Noah moved through the hallway. His footsteps were quiet on the hardwood. The house was large; he didn't know the layout. He followed the corridor toward the center of the building, passing a dining room with a table that could seat twenty, a sitting room with leather furniture, and a library with floor-to-ceiling shelves and a rolling ladder.

Then he heard them.

The voices were low. Coming from behind a closed door at the end of the corridor. Not shouting. Not calm either. The tight, controlled sound of two men who were past the point of negotiation and into the territory of ultimatum.

Noah stopped outside the door.

"...done, Luther. All of it. You can threaten whatever you want but I'm not carrying this anymore."

Hugh. His voice sounded different from the last time Noah had heard it. Clearer. The fog was still there in the spaces between words, but the words themselves were sharp.
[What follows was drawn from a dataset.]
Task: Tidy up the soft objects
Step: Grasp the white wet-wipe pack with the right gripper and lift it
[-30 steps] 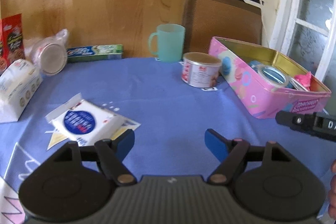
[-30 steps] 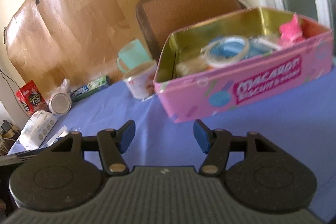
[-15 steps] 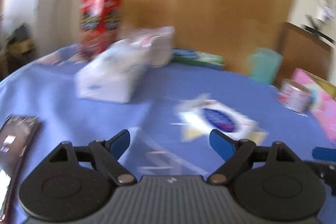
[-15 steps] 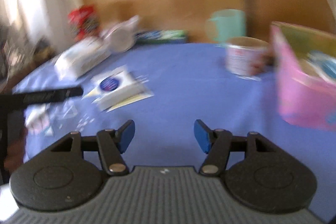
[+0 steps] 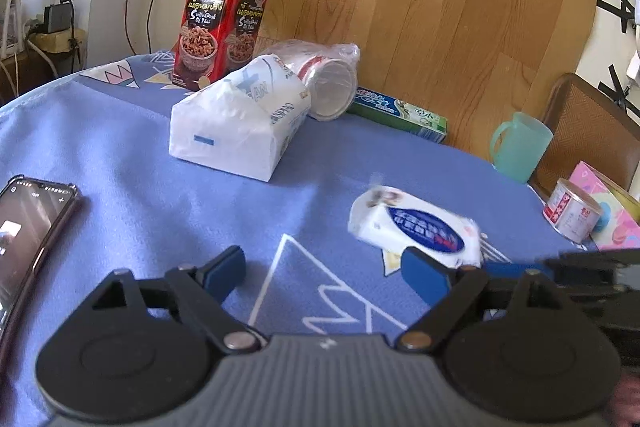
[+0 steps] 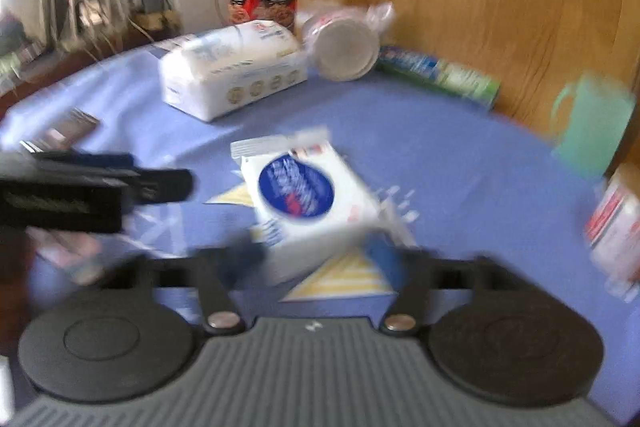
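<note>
Blue pads of the right gripper [image 6: 316, 255] straddle the near end of the small tissue pack [image 6: 304, 195], apparently pinching it; its long axis runs away from them. Left gripper [image 5: 324, 277] is opening, empty, the pack just beyond its right pad.

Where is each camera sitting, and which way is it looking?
Left wrist: sits on the left tongs, whose jaws are opening with nothing between them; looks across the blue table towards the wooden wall; the right tongs poke in at right.
Right wrist: sits on the right tongs, blurred, either side of the small white packet; faces the same wall; the left tongs show at left.
Both share: packet, big tissue pack, red box, green mug.
</note>
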`<state>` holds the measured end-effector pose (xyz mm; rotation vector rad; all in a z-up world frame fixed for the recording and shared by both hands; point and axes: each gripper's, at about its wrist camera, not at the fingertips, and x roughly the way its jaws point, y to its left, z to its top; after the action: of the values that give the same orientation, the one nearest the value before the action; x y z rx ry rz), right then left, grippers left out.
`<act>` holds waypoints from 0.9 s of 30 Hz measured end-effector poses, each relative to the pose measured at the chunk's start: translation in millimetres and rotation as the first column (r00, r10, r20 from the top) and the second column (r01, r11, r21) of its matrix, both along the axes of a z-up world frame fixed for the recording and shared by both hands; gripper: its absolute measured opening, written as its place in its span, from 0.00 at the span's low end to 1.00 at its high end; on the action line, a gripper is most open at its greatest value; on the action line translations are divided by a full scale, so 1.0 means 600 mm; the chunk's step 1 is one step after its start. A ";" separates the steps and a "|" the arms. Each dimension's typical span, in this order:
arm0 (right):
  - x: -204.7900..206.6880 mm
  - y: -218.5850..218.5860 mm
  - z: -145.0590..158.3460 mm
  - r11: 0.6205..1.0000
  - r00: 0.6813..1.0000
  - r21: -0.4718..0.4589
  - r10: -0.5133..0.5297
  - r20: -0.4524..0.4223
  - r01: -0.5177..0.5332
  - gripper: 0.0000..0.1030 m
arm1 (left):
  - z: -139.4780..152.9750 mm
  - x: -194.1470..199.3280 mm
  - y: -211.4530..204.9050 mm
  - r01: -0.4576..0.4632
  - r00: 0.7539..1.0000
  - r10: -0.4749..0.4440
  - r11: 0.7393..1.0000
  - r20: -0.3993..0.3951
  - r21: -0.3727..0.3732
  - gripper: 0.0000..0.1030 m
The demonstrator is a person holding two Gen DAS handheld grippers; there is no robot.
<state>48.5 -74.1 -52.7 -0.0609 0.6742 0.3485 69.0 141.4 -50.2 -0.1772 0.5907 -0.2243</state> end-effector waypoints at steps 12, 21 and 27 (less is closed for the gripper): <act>-0.043 -0.019 -0.002 1.000 0.998 0.006 -0.030 0.063 0.030 0.46 | 0.034 0.046 -0.022 0.107 0.994 -0.107 0.994 0.016 -0.001 0.82; 0.035 0.017 -0.019 1.000 0.999 0.023 -0.014 0.045 0.013 0.64 | -0.010 0.099 -0.081 0.223 0.972 -0.223 0.975 -0.079 -0.002 0.45; -0.030 -0.013 -0.016 0.999 0.997 0.022 -0.048 0.062 0.047 0.55 | -0.020 0.029 -0.122 0.283 0.956 -0.284 0.959 -0.075 -0.013 0.45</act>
<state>30.6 -81.8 -62.1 -0.0361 0.6093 0.3066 86.4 68.0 -62.0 -0.1022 0.6911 -0.4984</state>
He had made a decision and was holding onto it with everything he had left.

“Stop. You're not thinking clearly, Hugh. You haven't been thinking clearly for some time."
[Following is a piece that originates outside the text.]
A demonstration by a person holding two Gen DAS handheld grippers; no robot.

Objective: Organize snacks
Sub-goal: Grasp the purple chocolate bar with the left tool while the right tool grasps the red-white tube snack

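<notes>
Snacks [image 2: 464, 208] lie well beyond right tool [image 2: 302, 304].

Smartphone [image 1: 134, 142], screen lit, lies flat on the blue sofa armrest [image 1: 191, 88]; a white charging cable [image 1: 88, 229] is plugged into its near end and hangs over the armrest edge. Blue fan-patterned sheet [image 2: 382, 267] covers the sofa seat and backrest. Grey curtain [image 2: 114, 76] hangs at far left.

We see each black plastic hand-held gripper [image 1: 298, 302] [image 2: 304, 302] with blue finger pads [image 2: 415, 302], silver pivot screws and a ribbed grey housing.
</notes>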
"Don't do that. Don't use my memory against me. I know exactly what I'm doing. I know you don't have that glove anymore. And I know exactly what happens when I walk it into the State Attorney's office tomorrow morning."
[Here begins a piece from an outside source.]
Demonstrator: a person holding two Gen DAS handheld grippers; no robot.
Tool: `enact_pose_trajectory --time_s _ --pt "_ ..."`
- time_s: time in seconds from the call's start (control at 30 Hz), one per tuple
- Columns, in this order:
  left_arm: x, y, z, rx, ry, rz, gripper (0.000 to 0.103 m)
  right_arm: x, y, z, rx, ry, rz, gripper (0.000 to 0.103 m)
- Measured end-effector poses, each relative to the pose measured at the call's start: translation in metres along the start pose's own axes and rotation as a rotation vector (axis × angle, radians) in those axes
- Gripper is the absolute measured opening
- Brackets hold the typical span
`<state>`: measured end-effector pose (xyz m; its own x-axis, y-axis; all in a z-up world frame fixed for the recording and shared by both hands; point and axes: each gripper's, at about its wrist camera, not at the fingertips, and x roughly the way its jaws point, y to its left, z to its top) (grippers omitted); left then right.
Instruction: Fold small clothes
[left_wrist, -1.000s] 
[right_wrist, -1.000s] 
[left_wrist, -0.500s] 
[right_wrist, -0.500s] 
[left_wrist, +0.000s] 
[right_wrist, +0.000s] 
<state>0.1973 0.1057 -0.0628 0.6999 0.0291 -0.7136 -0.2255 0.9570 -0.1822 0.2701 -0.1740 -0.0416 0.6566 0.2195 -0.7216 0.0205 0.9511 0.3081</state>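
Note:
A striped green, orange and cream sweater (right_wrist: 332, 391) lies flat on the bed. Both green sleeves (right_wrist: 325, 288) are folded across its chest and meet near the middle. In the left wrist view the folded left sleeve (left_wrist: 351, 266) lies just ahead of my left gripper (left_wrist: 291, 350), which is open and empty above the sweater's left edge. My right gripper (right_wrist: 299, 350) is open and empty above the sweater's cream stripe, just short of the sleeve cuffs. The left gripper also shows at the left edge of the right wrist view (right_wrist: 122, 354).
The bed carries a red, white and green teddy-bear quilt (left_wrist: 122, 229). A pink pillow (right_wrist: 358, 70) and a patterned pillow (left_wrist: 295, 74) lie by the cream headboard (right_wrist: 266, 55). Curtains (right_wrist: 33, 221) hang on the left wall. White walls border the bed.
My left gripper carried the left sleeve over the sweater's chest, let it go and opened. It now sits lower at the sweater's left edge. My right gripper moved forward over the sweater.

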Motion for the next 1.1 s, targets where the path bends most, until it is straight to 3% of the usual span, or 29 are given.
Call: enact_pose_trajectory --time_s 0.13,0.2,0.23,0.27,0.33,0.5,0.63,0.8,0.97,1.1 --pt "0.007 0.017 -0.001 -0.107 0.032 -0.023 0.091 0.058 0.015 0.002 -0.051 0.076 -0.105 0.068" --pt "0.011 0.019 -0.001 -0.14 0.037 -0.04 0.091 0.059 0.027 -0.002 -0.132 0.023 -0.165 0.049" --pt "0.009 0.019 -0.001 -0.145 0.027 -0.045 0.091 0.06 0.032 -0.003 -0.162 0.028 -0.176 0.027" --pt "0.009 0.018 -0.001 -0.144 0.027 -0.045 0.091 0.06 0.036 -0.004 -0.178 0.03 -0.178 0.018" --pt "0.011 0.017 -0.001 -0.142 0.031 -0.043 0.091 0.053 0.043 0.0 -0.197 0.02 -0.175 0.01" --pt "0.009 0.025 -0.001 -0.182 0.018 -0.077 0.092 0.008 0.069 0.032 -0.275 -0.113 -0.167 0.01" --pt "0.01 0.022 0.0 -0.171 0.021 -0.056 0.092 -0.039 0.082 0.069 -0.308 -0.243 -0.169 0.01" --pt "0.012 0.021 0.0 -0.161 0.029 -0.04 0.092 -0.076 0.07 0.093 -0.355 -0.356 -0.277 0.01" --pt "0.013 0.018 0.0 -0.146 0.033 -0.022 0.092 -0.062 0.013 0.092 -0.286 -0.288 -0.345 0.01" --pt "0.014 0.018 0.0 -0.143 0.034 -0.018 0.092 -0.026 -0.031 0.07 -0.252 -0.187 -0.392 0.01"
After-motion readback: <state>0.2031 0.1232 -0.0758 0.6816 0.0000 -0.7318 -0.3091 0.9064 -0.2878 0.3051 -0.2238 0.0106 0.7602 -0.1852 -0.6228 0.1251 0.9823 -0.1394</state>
"You walk out that door and everything you've built disappears, Hugh. Your name. Your sons' careers. Everything. Don't be a fool."

Luther was calm. He had been having this conversation for a decade and believed it would end the way it always did.

"I don't give a shit," Hugh said. "I should have done this years ago."

There was a pause as a chair creaked. A glass was set down. Luther was recalculating.

“Hugh, what changed?"

The question sounded almost genuine.

“Too many people have died. That's what changed. And I'm done pretending I don't know why."

Noah put his hand on the door. He could feel the wood vibrating slightly, the way doors vibrate when people are moving on the other side. His father was in there, standing up to the man who had controlled him for over a decade, and Noah was on the other side of the door listening to something he never thought he would hear.

He was about to push it open when he heard something else.

Not from inside the study. From behind him.

The faintest sound. A single footstep on hardwood. Too quiet to be careless. Too loud to be accidental.

Noah turned.

Liam Hale stood at the far end of the corridor.

He was carrying a bolt-action rifle held close to his body, muzzle down, with the ease of something he'd done a thousand times. He wore dark jeans. A jacket. His boots were muddy at the soles from the tree line outside. His face was still, but it wasn't composure. Whatever was going to happen in this house, he had already decided on it. He was just walking toward it.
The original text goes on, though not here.